At such an elevated place of success at a young age, Sanchez can easily reflect on the ways in which his Jericho education set him
in motion.

“In high school there was a program called Project Lead the Way, in which my school started to offer credits at the Rochester Institute of Technology for some courses given,” said Sanchez. “While they didn’t transfer to my school, Cooper Union, I learned some basics of engineering, which got me very interested. Mr. Herbert, the engineering teacher each year, was the best. He was a fun guy and a good friend, and a former engineer himself, so he taught us a lot about what engineering is really like.”

Widespread media outlets have caught onto the potential of the young inventor’s creation. The partners were asked by Alan Wolf, a professor at Cooper Union, to audition for All American Makers, a show produced by Discovery Communications on which Wolf
is a judge.

“If we get some publicity from the TV show, [given] we get on it, we’ll take it from there. Hire a patent lawyer, license it out, [and] make some money off of it,” Sanchez said of his future plans for his product. “I don’t think I want to start a company with it, as there’s so much more I can do with mechanical engineering.”

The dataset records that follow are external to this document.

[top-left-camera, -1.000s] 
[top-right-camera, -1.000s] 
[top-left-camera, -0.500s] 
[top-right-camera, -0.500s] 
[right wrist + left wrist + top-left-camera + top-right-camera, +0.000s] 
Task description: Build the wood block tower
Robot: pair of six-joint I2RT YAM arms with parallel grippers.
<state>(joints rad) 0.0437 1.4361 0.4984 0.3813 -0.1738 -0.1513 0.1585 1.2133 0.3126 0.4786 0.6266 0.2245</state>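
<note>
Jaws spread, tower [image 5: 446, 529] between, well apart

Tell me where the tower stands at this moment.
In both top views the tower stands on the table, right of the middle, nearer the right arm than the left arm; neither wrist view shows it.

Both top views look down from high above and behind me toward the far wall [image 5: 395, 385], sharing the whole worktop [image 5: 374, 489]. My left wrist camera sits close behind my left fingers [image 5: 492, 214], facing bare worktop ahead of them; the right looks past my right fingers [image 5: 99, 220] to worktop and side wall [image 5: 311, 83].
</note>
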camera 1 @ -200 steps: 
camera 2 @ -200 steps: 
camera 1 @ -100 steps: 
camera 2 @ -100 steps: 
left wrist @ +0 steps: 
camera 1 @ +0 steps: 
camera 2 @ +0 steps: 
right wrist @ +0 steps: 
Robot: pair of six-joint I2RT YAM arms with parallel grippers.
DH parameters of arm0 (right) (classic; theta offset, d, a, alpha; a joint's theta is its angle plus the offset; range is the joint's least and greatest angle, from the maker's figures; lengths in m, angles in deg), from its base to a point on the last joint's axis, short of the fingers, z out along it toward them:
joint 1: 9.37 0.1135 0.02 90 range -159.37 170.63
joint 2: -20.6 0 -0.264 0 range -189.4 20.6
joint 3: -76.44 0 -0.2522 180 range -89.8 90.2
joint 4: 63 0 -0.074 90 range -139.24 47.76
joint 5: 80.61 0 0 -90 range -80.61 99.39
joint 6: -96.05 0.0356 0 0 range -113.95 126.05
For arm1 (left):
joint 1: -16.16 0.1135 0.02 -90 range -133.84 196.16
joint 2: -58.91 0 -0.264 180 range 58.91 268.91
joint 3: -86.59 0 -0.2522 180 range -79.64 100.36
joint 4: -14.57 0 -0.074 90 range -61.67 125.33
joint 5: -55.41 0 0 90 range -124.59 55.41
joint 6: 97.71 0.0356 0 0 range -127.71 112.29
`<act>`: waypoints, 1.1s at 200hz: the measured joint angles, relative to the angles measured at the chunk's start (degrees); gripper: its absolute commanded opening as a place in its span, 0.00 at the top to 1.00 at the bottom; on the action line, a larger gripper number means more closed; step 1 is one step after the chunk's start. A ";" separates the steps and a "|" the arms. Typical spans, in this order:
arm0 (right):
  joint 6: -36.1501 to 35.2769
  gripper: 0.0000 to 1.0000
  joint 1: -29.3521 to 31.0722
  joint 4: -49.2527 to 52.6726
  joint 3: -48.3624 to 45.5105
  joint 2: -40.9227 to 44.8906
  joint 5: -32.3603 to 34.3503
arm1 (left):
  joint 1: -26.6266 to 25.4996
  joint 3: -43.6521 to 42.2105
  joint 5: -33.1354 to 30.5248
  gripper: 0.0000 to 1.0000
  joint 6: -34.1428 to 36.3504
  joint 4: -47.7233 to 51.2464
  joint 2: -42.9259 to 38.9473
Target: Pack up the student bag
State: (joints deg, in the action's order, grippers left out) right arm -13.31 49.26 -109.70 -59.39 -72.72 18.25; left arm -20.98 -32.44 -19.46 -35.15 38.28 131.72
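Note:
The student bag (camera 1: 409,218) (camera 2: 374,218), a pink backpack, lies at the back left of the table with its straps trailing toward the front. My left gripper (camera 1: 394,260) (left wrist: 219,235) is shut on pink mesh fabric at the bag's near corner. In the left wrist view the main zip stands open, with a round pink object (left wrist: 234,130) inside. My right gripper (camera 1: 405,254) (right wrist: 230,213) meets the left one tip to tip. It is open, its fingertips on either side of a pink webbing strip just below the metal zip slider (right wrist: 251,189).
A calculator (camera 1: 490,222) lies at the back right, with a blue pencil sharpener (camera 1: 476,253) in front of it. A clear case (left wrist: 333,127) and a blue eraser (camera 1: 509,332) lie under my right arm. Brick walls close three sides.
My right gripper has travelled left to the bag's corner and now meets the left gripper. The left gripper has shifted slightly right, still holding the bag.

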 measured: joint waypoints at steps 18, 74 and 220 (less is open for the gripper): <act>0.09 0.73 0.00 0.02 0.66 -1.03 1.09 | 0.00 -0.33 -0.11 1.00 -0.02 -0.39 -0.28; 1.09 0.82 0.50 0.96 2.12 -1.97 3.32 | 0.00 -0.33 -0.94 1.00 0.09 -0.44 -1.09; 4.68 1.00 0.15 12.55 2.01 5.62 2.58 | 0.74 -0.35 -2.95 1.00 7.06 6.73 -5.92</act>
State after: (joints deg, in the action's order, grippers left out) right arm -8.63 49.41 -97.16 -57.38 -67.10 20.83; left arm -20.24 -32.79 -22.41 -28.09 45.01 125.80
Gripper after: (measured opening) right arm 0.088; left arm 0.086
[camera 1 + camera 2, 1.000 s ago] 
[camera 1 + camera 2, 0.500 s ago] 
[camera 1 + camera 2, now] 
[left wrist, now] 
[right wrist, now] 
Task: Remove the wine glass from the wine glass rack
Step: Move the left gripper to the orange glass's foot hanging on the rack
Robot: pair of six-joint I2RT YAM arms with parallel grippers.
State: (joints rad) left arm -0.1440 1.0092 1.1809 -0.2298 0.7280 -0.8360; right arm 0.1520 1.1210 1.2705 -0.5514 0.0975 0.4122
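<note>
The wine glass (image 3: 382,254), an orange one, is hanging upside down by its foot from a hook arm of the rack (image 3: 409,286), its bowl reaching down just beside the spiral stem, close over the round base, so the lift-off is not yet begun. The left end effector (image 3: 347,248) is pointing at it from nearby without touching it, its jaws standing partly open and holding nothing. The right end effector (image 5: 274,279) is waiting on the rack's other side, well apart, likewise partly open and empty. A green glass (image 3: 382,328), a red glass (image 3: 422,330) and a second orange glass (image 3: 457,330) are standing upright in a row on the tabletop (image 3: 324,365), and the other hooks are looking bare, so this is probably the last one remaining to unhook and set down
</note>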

As for their first place prize, the winners decided to invest their money into improving and developing the Sutureself.

“[We want to] use resources or get some animal testing on our device so it could be FDA approved,” Sanchez said. “Right now we’re looking for a surgeon to partner with and hopefully our professor will have some connection and the judge [Patricof] gives
us advice.”

Sanchez knows that the Invention Factory was only the beginning of a long journey to make his invention a useful and common product, yet he is optimistic.

“If I can do this as a rising sophomore, there’s so much more I can do [in the future],” he said.